Incident Post Mortem

Date and Time of Incident: December 3, 2024, 23:15 CET
Duration of Incident: Approximately 6 hours and 35 minutes

Incident Summary

On December 3, 2024, at 23:15 CET, one validator client (VC#18) running Lighthouse v8.0.1 began rejecting attestations with “invalid signature” errors across all three connected node pairs (Nethermind, Nimbus, MEV-Boost). The issue was caused by a failed Docker Compose restart during a prior automated Ansible update on December 1, leaving the validator client running an outdated software version. This created a version mismatch between the validator client and the rest of the updated stack. The incident was resolved on December 4 at 05:50 CET by restarting the affected Docker stack. Moving forward, the automated update process has been hardened with additional restart validation and version checks to prevent undetected failed restarts.

Incident Timeline

  • December 3, 2024, 22:49 CET: Fusaka update deployed

  • December 3, 2024, 23:15 CET: First error messages appeared in the central monitoring solution; incident reported with 100-500 validators offline requiring urgent action

  • December 4, 2024, 00:47 CET: Solstice team responds, making phone calls to reach the Zurich team

  • December 4, 2024, 05:54 CET: Docker container restarted, service restored

  • December 4, 2024, 06:00 CET: Recovery confirmed

Root Cause Analysis

The incident was caused by a failure in the automated restart sequence of validator VC#18 following a scheduled update cycle. The infrastructure uses an Ansible-based automation process that performs rolling updates, restarting one validator client every 30 minutes to avoid fleet-wide impact. During the update run on December 1, the Docker Compose stack for VC#18 failed to restart correctly, resulting in:

  • The intended updated container image not being loaded

  • An older version of the validator client continuing to run

  • A version mismatch between the validator client and the rest of the updated stack (Nethermind v1.35.3, Nimbus v25.11.1, MEV-Boost v1.10.1)

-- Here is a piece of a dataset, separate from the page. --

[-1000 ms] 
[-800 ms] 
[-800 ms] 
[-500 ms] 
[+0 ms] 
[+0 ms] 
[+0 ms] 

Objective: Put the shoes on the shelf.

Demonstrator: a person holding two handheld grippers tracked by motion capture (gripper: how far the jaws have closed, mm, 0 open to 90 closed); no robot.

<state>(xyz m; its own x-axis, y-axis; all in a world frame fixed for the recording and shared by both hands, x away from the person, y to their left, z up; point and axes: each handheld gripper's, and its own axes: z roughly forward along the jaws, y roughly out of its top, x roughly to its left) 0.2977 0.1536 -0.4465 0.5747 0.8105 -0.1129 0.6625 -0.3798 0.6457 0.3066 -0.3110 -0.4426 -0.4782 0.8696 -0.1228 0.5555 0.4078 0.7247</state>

This state was not detected by existing health checks, allowing the outdated process to remain in production until it began causing protocol-level errors (“invalid signature” and HTTP 400 errors). This was the first observed failure of this automation process in the 24 months since its introduction.

Actions Taken

  • Restarted the affected validator’s Docker Compose stack to restore the correct software version and normal attestation processing

  • Hardened the automated update process with additional restart validation and version checks

  • Increased DevOps team coverage to ensure 24×7 availability during travel, illness, and other unplanned team outages

Impact

Impact: One validator client (VC#18) experienced attestation failures, resulting in missed or rejected attestations for approximately 100-500 validators during the incident window of 6 hours and 35 minutes.

Financial Impact: The estimated impact to the protocol was calculated to be 1.0772 ETH.

This amount will be reimbursed by Solstice.

Follow-up Actions

  • Implement stricter health checks, version verification, and alerting for failed container restarts

  • Add immediate post-deployment restart and version checks to all validator update workflows

  • Strengthen automation resilience by introducing staged rollouts with automatic rollback and enhanced observability

Report Prepared By: Solstice Staking AG
Date: January 2026

5 Likes

Appreciate the transparency here, thank you Marcus!

2 Likes